Jefferson Medical College Alpha Omega Alpha Guide to the Second Year
Foundations of Pathology
Reading in Rubin's Pathology is "required." The syllabus is all-inclusive however, so you might just want to read if you like textbooks to clarify some points. Some students used the Rubin's "Essentials of Pathology," which is about a third of the size as the Rubin's Pathology book and most felt that this was sufficient. Others decided not to read and still did well. You have to decide what you feel comfortable with in regards to how fast you can read large amounts of material and retain the information. You should definitely make sure you have access to the "required" Rubin's Pathology because most exam pictures come from that book. You will need to review these pictures before the Pathology exam to get some easy points.
Many students also use BRS Pathology at this stage. It has quite a few introductory chapters that are very beneficial. You will use it often later in the year so it is a good investment now to help you out. Lippincott's Illustrated Q&A Review of Rubin's Pathology (coauthored by Jefferson's own Dr. Fenderson and Dr. Strayer) is a great, quick source for question and case-based learning.
Relatively inclusive, though definitely designed to be used while going to class. Some lectures are just PowerPoint slides printed out and they may be in outline form (similar to the structure of Anatomy lecture notes). Glance through the lectures the day before just to see if it looks like you'll need to go to class or supplement your reading (if you don't go to class).
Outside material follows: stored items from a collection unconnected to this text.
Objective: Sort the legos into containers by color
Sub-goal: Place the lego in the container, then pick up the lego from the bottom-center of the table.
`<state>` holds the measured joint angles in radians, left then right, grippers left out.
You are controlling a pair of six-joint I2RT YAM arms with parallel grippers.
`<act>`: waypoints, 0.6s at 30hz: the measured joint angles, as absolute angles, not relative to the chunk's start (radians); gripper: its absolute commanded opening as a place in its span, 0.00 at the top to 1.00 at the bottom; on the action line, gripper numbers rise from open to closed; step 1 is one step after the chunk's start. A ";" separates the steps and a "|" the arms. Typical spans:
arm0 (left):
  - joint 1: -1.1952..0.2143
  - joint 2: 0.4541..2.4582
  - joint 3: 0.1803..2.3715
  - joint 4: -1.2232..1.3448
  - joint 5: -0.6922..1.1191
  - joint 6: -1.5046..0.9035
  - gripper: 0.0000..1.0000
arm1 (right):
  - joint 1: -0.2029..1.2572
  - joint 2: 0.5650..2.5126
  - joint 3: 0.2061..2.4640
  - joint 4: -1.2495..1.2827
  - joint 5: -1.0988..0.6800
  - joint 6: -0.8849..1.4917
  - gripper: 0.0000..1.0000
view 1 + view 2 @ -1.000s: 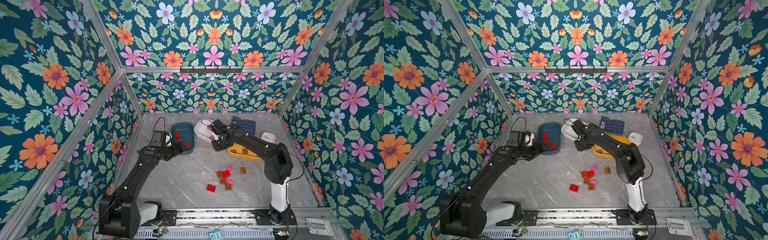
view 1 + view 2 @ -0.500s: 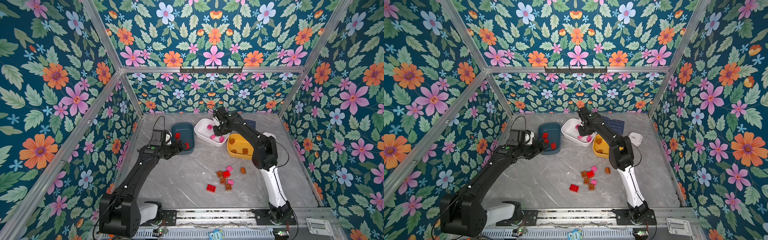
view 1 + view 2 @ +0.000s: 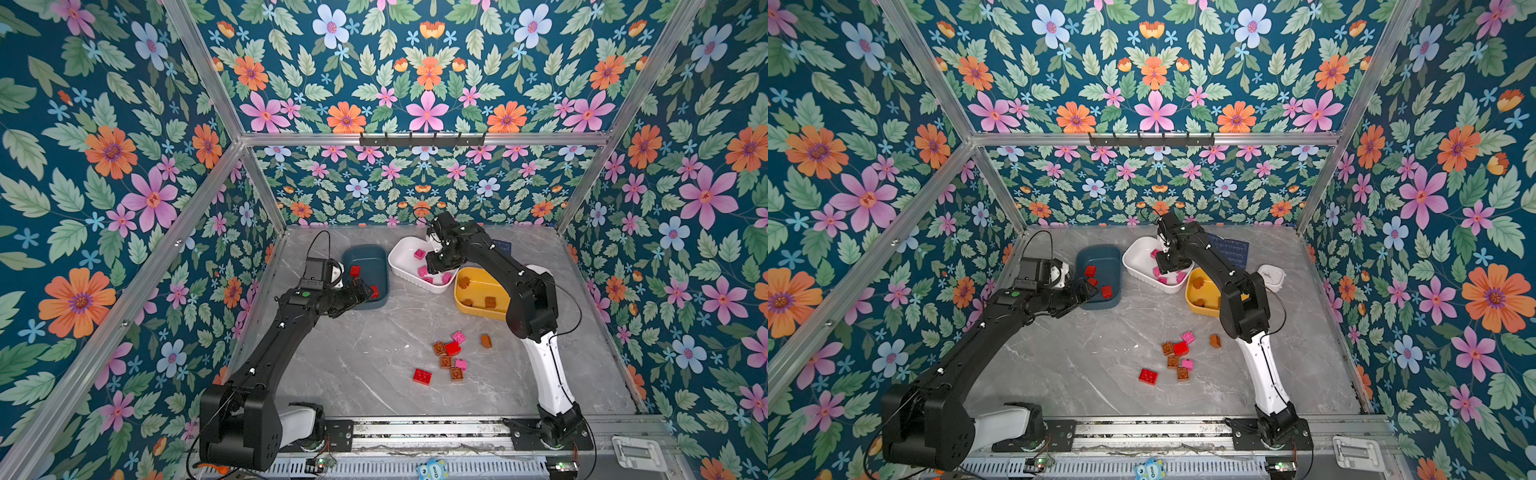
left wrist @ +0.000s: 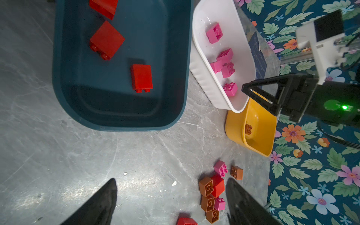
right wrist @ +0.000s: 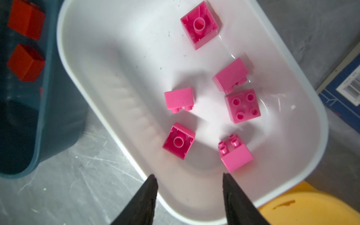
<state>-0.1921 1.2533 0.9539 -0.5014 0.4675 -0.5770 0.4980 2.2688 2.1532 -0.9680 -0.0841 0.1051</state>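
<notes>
Tabletop [image 3: 353,374] grey, marble-veined, scuffed in places. Floral walls [image 3: 124,174] close in on three sides, with aluminium frame [image 3: 291,139] at the corners.

Along the far half, left to right:
- teal bin [image 3: 365,249], red legos [image 4: 141,78] inside
- white bin [image 3: 405,259], pink legos [image 5: 242,106] inside
- yellow bin [image 3: 476,291], brown-orange legos [image 3: 490,302] inside

White and yellow rims meet or nearly so; I cannot tell which. Blue card [image 3: 1229,249] and small white dish [image 3: 1271,276] lie at the far right, beyond the yellow bin.

Loose legos [image 3: 451,353] — red, pink, brown-orange — cluster near, right of centre. One red lies a little apart on the near left of the pile.

My left gripper [image 4: 171,179] hangs by the teal bin's near edge, jaws spread wide, nothing between them. My right gripper [image 5: 189,174] hangs over the white bin's end nearest the yellow bin, jaws apart and empty.

Open room: bare stone between the bins and the loose pile, and across the near left. The far side is tight — bins, card and dish sit near the wall.
</notes>
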 measured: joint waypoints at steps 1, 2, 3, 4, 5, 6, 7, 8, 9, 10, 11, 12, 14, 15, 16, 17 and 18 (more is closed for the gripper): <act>-0.192 1.253 0.954 -0.502 0.467 -0.577 0.12 | 0.503 2.236 2.114 -0.960 -0.095 0.105 0.42; -0.192 1.253 0.954 -0.502 0.467 -0.577 0.12 | 0.511 2.206 2.078 -0.953 -0.104 0.103 0.41; -0.192 1.253 0.954 -0.503 0.467 -0.577 0.13 | 0.524 2.170 2.035 -0.948 -0.113 0.103 0.41; -0.192 1.252 0.954 -0.503 0.467 -0.577 0.13 | 0.537 2.137 1.996 -0.942 -0.124 0.102 0.40; -0.192 1.251 0.954 -0.504 0.467 -0.577 0.13 | 0.551 2.106 1.956 -0.939 -0.129 0.102 0.39; -0.192 1.250 0.954 -0.505 0.467 -0.577 0.13 | 0.565 2.076 1.917 -0.936 -0.134 0.103 0.39; -0.192 1.249 0.954 -0.506 0.467 -0.577 0.13 | 0.580 2.045 1.873 -0.934 -0.141 0.105 0.39; -0.192 1.248 0.953 -0.505 0.467 -0.577 0.13 | 0.593 2.021 1.837 -0.933 -0.145 0.110 0.38; -0.192 1.246 0.952 -0.505 0.467 -0.577 0.12 | 0.611 1.995 1.795 -0.933 -0.148 0.122 0.38; -0.192 1.244 0.949 -0.505 0.467 -0.577 0.12 | 0.628 1.972 1.758 -0.933 -0.150 0.132 0.38; -0.192 1.242 0.946 -0.506 0.467 -0.577 0.12 | 0.644 1.953 1.726 -0.932 -0.152 0.135 0.38; -0.192 1.239 0.944 -0.508 0.467 -0.577 0.13 | 0.667 1.930 1.687 -0.928 -0.158 0.153 0.38; -0.192 1.232 0.939 -0.511 0.466 -0.577 0.12 | 0.714 1.891 1.626 -0.917 -0.174 0.159 0.38; -0.192 1.228 0.937 -0.513 0.465 -0.576 0.12 | 0.741 1.875 1.597 -0.907 -0.182 0.162 0.38; -0.192 1.224 0.933 -0.515 0.464 -0.575 0.12 | 0.770 1.861 1.565 -0.894 -0.195 0.162 0.38; -0.192 1.220 0.929 -0.517 0.464 -0.573 0.12 | 0.798 1.852 1.539 -0.885 -0.209 0.160 0.38; -0.192 1.217 0.926 -0.519 0.461 -0.572 0.12 | 0.826 1.846 1.514 -0.876 -0.216 0.151 0.37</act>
<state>-0.1921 1.2171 0.9260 -0.5194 0.4606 -0.5724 0.8257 1.8462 1.5139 -0.8761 -0.2165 0.1509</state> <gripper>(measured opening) 0.878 0.626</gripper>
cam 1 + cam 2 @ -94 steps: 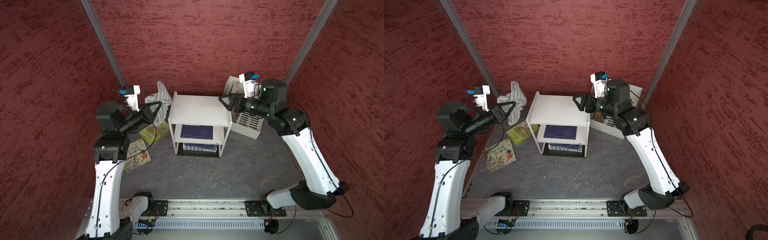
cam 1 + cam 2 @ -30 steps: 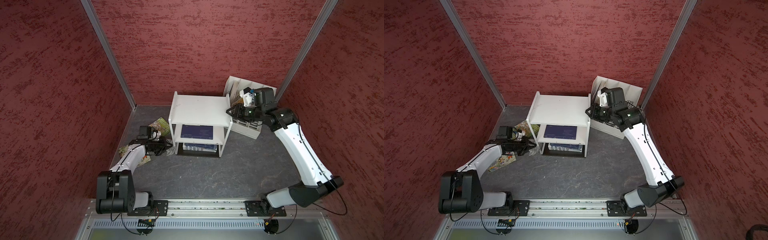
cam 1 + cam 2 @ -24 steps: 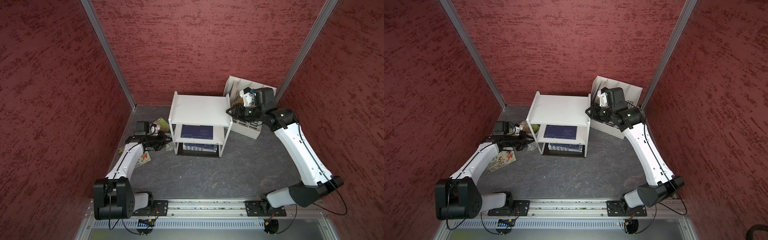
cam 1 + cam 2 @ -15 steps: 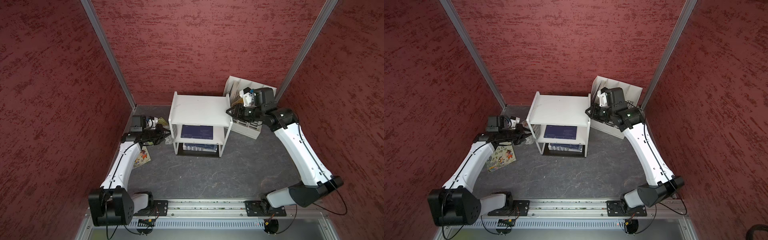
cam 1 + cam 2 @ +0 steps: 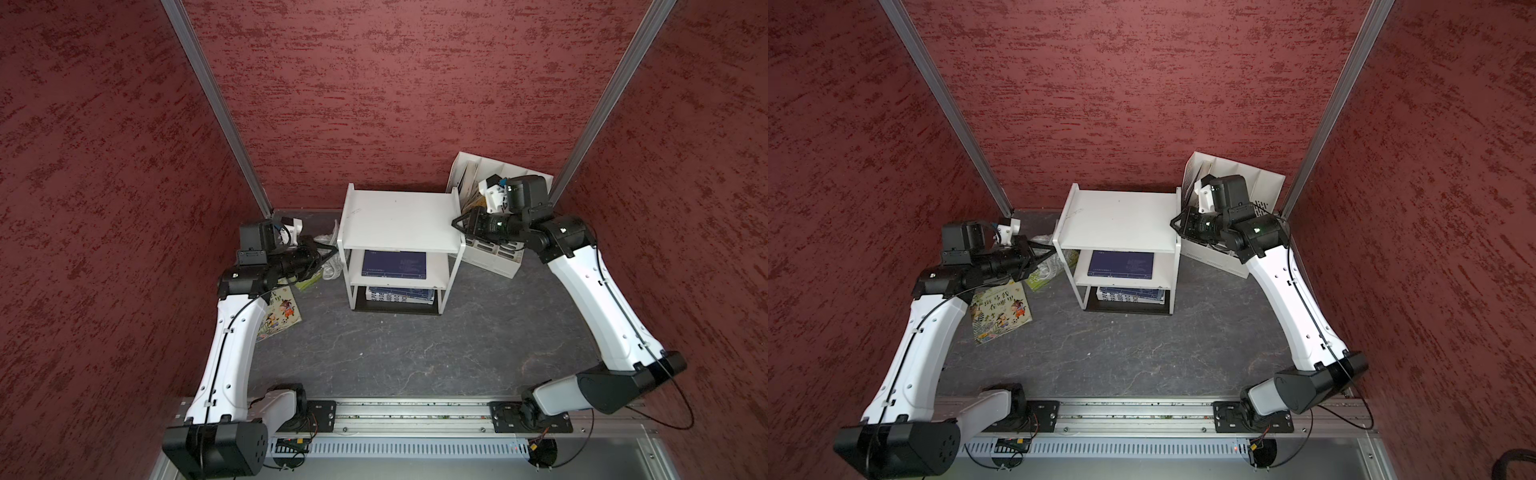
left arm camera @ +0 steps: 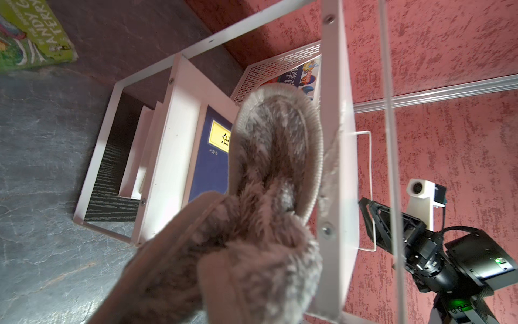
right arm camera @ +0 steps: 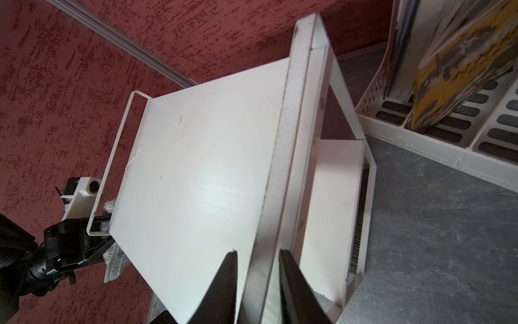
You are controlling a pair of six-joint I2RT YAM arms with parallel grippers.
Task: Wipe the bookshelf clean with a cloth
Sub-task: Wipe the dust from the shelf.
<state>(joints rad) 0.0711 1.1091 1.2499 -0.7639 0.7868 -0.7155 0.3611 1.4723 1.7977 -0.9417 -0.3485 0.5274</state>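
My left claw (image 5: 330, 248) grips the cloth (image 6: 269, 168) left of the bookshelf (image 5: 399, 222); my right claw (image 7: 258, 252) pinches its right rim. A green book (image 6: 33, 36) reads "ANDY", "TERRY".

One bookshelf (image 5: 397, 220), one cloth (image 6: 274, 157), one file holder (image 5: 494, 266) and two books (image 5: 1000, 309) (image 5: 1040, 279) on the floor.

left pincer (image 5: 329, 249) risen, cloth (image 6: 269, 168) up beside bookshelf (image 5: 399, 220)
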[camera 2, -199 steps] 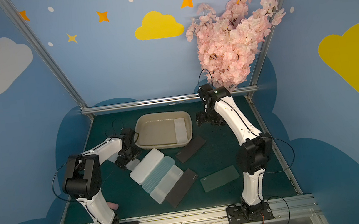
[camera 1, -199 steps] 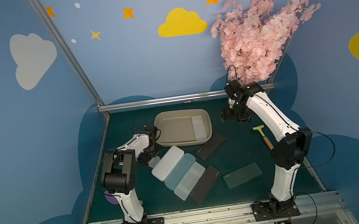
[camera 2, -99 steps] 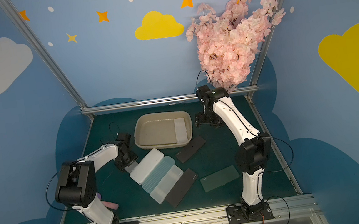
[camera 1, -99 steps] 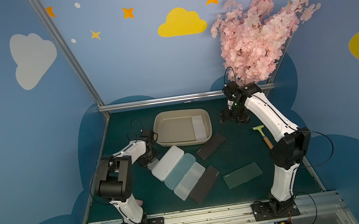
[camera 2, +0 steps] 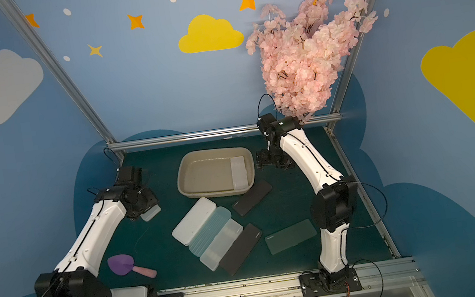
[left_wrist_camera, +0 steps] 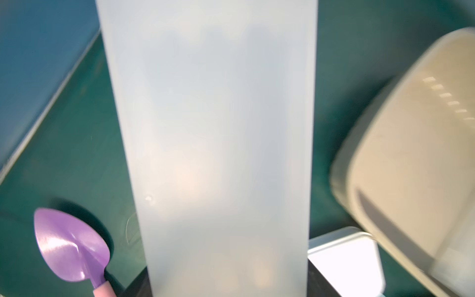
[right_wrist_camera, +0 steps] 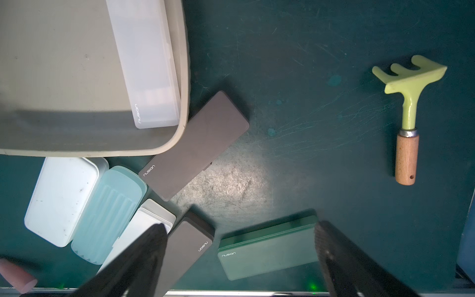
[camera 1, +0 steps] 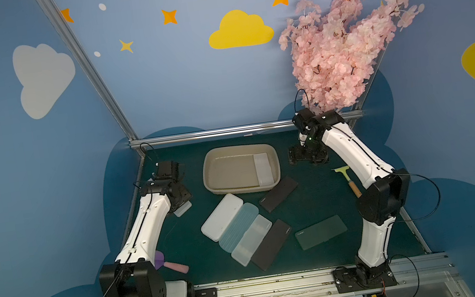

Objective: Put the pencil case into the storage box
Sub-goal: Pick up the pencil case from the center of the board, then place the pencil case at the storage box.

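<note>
Currently the left tool (camera 1: 177,199) is grasping the case (left_wrist_camera: 213,141). Its jaws are hidden behind the case in the left wrist view, so I read the grip from the way the case fills that view lengthwise. In both top views only one end of the case shows, poking out from under the wrist. It sits to the left of the box (camera 1: 206,175) and apart from it. Cannot tell whether it is clear of the table (camera 1: 316,204).

Right tool (right_wrist_camera: 239,226): released, jaws wide, nothing between them. It hovers beside the box's other end.

Step in hand, as I judge it: carry the case to the box.
- Raise it until its low end clears the flared rim, and keep it level.
- Turn it parallel to the second case (camera 1: 263,169), which lies along the box's right wall.
- Set it on the bare floor beside that one and let go low.
- If the hold is off-centre, the free end may dip and catch the rim.

Case: long, flat, frosted translucent white, smooth, no marking on the face shown. Probably rigid and slippery.
</note>
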You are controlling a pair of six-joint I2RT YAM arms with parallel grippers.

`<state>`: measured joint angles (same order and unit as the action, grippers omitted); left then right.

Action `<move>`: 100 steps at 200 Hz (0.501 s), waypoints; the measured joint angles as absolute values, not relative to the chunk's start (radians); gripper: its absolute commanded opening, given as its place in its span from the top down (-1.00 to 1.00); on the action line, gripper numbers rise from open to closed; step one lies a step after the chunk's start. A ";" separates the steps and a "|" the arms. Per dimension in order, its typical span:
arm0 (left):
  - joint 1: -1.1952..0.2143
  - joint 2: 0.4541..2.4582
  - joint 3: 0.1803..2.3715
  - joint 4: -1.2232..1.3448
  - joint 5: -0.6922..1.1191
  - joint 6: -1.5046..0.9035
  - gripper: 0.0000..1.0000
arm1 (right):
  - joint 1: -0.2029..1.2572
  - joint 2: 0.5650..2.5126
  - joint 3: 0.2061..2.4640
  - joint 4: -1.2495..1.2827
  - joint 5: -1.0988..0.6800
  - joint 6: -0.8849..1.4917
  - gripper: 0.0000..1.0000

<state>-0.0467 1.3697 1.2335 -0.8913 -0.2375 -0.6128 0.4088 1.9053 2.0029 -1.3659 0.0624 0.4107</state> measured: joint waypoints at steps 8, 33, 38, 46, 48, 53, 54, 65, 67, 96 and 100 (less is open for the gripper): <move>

Prepare yourself for a new testing style. Questions are typically clinical vignettes and not as "straight forward" as your first year exams. These still provide multiple choice format questions without "negative terms" (ie/ which of these is NOT seen inů). Throughout second year, you will begin to have "choose the BEST single answer" questions (different from first year's "only one answer choice is right" approach). In these types of questions, multiple answers choices may be plausible, but there is a notably "more right" answer. Knowing the syllabus well seems to be the best way to differentiate the answer choice that the many of these questions will be looking for.